Sem base partidária, um parlamentar independente não ficaria fragilizado? Como ele faria para articular suas pautas?  

Não. Não é meu caso na Câmara Municipal e estou sem partido há um bom tempo. Aprovo projetos de lei com urbanidade, participo de comissões e atuo com desenvoltura. Às vezes, as pessoas se esquecem que o Brasil é imenso e que, para começo de conversa, quase todas as câmaras municipais de 5.570 municípios possuem apenas 9 vereadores. Na maioria das vezes, cada um é de um partido político. O excesso de legendas também criou uma fragmentação nas assembleias e no Congresso Nacional. Em vários casos há um parlamentar para cada legenda ou poucos. O que deve unir as pessoas no parlamento não é necessariamente a agremiação partidária, mas a defesa de ideias.

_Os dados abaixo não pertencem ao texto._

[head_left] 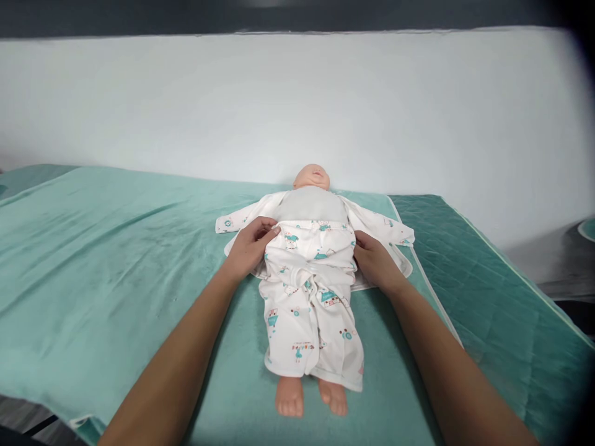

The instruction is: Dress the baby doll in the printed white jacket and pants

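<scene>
A baby doll [312, 177] lies on its back, head toward the wall and bare feet toward me. White printed baby pants [297, 322] cover its legs and reach up over the lower belly. Under and beside the body spreads a white printed baby shirt [374, 217], open at the front, with both sleeves stretched outward. My left hand [255, 241] pinches the waistband at the doll's hip on the left. At the opposite hip my right hand [372, 255] is closed at the waistband's edge, its fingertips partly hidden behind the cloth.
A light green sheet [116, 260] covers the bed under the doll. To the right lies a darker green quilted mat [493, 279] with a pale edge. Behind the bed rises a white wall [297, 99]. A dark round-topped object [586, 229] stands at the far right.
</scene>
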Tool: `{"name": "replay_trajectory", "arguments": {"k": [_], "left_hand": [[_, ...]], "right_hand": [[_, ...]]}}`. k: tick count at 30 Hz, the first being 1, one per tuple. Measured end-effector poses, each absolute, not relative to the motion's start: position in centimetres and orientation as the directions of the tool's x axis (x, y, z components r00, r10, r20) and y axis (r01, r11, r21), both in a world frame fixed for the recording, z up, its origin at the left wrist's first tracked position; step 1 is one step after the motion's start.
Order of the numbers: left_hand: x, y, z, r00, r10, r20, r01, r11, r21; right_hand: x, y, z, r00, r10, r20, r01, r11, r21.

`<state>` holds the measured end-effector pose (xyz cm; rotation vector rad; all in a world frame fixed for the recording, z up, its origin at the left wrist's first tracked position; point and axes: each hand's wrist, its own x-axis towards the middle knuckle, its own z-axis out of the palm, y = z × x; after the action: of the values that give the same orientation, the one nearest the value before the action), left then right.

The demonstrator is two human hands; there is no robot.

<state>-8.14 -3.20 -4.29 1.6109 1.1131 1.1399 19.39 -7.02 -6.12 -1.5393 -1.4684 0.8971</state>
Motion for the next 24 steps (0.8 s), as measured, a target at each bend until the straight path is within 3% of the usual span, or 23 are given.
{"name": "replay_trajectory", "arguments": {"k": [11,19,24], "left_hand": [[-8.22,-3.54,-3.47,0.209,0.964,0.167,0.209,-0.211,0.955],[-8.30,-3.08,-3.61,0.193,0.921,0.339,0.514,-0.389,0.765],[-8.46,-3.07,-3.78,0.244,0.941,0.235,0.431,-0.322,0.843]], "right_hand": [[19.68,-6.98,-6.45,0.069,0.996,0.060,0.468,0.021,-0.884],[19.54,-7.04,-6.14,0.063,0.997,0.039,0.440,0.007,-0.898],[19.42,-7.10,-5.84,0.062,0.998,0.032,0.446,0.001,-0.895]]}}
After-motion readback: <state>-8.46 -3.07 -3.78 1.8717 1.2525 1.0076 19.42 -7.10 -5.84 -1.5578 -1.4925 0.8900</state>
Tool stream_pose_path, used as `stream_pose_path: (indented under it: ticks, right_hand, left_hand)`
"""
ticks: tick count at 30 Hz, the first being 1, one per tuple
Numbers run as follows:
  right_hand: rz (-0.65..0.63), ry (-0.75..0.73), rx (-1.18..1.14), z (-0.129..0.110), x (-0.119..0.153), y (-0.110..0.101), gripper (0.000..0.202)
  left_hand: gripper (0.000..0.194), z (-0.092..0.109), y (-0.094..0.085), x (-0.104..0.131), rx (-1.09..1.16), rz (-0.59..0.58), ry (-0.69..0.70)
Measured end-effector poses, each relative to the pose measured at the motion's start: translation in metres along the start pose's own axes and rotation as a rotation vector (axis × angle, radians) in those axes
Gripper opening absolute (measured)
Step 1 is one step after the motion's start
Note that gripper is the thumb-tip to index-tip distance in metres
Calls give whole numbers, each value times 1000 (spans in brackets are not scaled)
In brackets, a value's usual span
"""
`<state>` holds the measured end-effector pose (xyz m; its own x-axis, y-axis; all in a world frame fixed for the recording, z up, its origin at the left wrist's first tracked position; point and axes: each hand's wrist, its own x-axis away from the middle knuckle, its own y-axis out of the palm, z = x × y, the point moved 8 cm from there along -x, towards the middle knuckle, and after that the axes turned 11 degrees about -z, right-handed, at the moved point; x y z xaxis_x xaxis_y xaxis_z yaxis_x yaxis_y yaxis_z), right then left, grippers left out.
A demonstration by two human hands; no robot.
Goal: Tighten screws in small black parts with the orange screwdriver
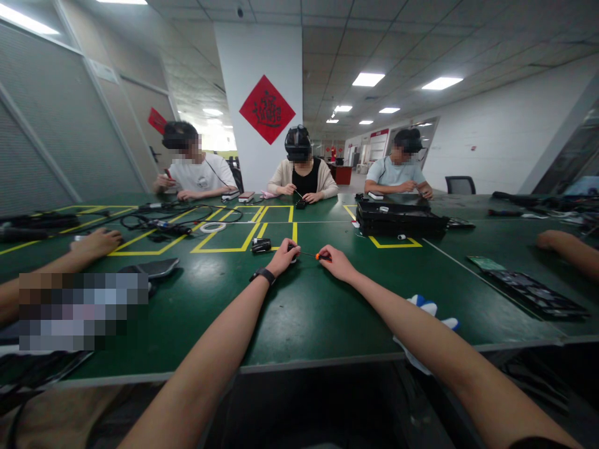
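Observation:
My right hand (337,264) is closed around a screwdriver (322,257) with an orange and black handle. Its thin shaft points left, toward my left hand (282,258), which wears a black wristband. The fingers of that hand are pinched on a small dark object, mostly hidden by them, and the screwdriver's tip reaches it or comes close; I cannot tell which. A bit of something pale shows under the fingertips. Just left of my left hand, a small black device (261,245) rests on the green table (299,324).
Black cables (163,224) and a white coil (212,228) lie left. Stacked black cases (397,219) stand right, near a dark panel (538,293) and green circuit board (486,264). White-blue gloves (423,305) lie beside my right forearm. Other people sit opposite and at both sides.

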<state>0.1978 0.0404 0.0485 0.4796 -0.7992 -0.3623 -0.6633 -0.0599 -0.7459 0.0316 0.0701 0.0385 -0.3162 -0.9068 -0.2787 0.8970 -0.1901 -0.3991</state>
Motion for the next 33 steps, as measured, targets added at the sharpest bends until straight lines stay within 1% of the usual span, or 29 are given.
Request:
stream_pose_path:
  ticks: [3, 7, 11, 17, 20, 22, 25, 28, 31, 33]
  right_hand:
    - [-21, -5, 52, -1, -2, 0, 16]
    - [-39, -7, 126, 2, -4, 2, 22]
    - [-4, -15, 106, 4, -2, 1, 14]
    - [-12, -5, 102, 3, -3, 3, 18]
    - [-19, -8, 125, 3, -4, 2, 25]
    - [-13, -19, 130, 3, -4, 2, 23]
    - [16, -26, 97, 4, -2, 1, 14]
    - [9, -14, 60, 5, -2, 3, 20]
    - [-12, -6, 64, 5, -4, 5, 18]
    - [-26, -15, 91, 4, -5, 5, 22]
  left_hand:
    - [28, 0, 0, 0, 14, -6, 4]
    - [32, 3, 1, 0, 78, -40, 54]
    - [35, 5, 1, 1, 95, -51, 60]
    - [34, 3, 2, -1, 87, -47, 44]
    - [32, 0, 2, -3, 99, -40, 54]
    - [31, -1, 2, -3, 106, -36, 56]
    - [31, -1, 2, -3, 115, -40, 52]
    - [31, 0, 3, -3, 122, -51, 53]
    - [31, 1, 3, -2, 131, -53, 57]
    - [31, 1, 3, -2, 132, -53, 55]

O que a Constituição diz sobre o tema?

A Constituição, ao mesmo tempo que defende o pluralismo de posições, no seu artigo primeiro, afirma, no artigo 14, que a filiação partidária é condição de elegibilidade. Há ainda a adoção do Pacto de San Jose da Costa Rica, que tem valor de emenda constitucional e permite as candidaturas independentes. Por isso, a questão está até no Supremo Tribunal Federal, que convocou audiência pública para discutir a validade das candidaturas independentes.

Como funcionaria a questão de financiamento da candidatura de um político sem partido?

Hoje, a questão do financiamento funciona de duas formas: doações de pessoas físicas e o Fundo Partidário Eleitoral. O fundo, como existe, é um absurdo. Não há critério de distribuição e os donos dos partidos entregam o dinheiro para quem preferem. Isso é fatal para a democracia por criar condições desiguais de disputa. A maioria dos candidatos continua sem recursos e os valores vão em geral para quem já possui mandato. Isso é comprovado por alguns estudos. O candidato sem partido não teria o fundo e contaria com doações de pessoas físicas.

Pela defesa das candidaturas sem partido, já sofreu algum tipo de preconceito ou rejeição na Câmara?

Pelo contrário, quase todos os meus colegas defendem a ideia e adorariam vê-la implementada. A maior parte não gosta de estar no partido em que está e gostaria de exercer o mandato sem partido. Aliás, no âmbito da Câmara Municipal não há a menor lógica partidária. É o caso de quase todos os parlamentos brasileiros. Vivemos uma artificialidade hipócrita e há muitos desavisados que permanecem a defendendo. Em geral, nunca se candidataram e nunca exerceram um mandato. Falam sobre o que não conhecem.